Open Access: This article is an open-access article that was selected by an in-house editor and fully peer-reviewed by external reviewers. It is distributed in accordance with the Creative Commons Attribution NonCommercial (CC BY-NC 4.0) license, which permits others to distribute, remix, adapt, build upon this work non-commercially, and license their derivative works on different terms, provided the original work is properly cited and the use is non-commercial. See: https://creativecommons.org/Licenses/by-nc/4.0/
Corresponding author: Tulio L Correa, MD, Division of General Internal Medicine, University of Pittsburgh Medical Center, No. 200 Lothrop Street, Pittsburgh, PA 15213, United States. correatl@upmc.edu
Received: July 31, 2025 Revised: August 26, 2025 Accepted: November 6, 2025 Published online: November 27, 2025 Processing time: 119 Days and 14.1 Hours
Abstract
The evolving nomenclature from non-alcoholic fatty liver disease (NAFLD) to metabolic dysfunction-associated steatotic liver disease (MASLD) aims to better encompass the metabolic context of the disease. This change has significant implications for patients with type 2 diabetes mellitus (T2DM), given the frequent overlap between these conditions. This minireview explores the rationale behind the change, compares diagnostic criteria, and evaluates the impact of the MASLD framework on disease prevalence, characterization, and outcomes in T2DM patients. The updated MASLD criteria include all individuals with T2DM and hepatic steatosis, emphasizing metabolic dysfunction as the primary driver. In contrast, the NAFLD definition necessitates excluding other chronic liver diseases and verifying the absence of significant alcohol consumption, leading to a narrower diagnostic framework. Both metabolic dysfunction-associated fatty liver disease and MASLD identify a higher prevalence of steatotic liver disease, particularly among T2DM patients, compared to NAFLD. Notably, the MASLD framework introduces metabolic and alcohol-associated liver disease to account for dual etiologies involving alcohol use, which is common in T2DM populations but previously excluded under NAFLD criteria. While the new definitions enhance clinical relevance and inclusivity, they also highlight challenges such as unrecognized medication-induced steatosis and the need for reclassification in ongoing T2DM clinical trials. Emerging evidence supports enhanced screening strategies (e.g., fibrosis-4) and metabolic-targeted treatments for MASLD in T2DM patients. The successful integration of MASLD into clinical practice will require system-wide reeducation, standardization, and multidisciplinary collaboration to improve outcomes for T2DM patients.
Core Tip: The transition from non-alcoholic fatty liver disease to metabolic dysfunction-associated steatotic liver disease refocuses diagnosis on metabolic dysfunction, capturing a broader spectrum of patients with type 2 diabetes mellitus and hepatic steatosis.
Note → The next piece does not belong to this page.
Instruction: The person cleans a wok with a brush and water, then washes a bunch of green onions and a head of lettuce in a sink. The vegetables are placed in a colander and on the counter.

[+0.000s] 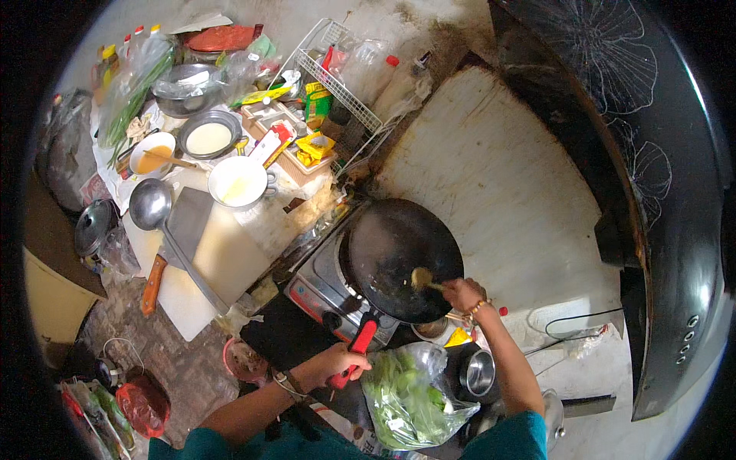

Metabolic dysfunction-associated steatotic liver disease and its related category, metabolic and alcohol-associated liver disease, improve disease recognition, prevalence estimation, and management strategies compared to non-alcoholic fatty liver disease. This minireview highlights the clinical implications of these changes, including the need for reclassification in trials, metabolic-targeted treatments, and multidisciplinary approaches to enhance screening and outcomes in type 2 diabetes mellitus populations.